Try it
Quote every line below exactly as it reads.

Information supplied

--- START ---

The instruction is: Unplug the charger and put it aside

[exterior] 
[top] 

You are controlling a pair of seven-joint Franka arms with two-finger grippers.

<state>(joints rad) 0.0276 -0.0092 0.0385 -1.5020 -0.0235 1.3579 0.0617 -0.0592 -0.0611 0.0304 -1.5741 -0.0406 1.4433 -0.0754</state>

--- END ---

Answer section
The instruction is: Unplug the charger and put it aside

[exterior] 
[top] 

You are controlling a pair of seven-joint Franka arms with two-finger grippers.

<state>(joints rad) 0.0276 -0.0092 0.0385 -1.5020 -0.0235 1.3579 0.0617 -0.0592 -0.0611 0.0304 -1.5741 -0.0406 1.4433 -0.0754</state>

The exercise ends with this answer.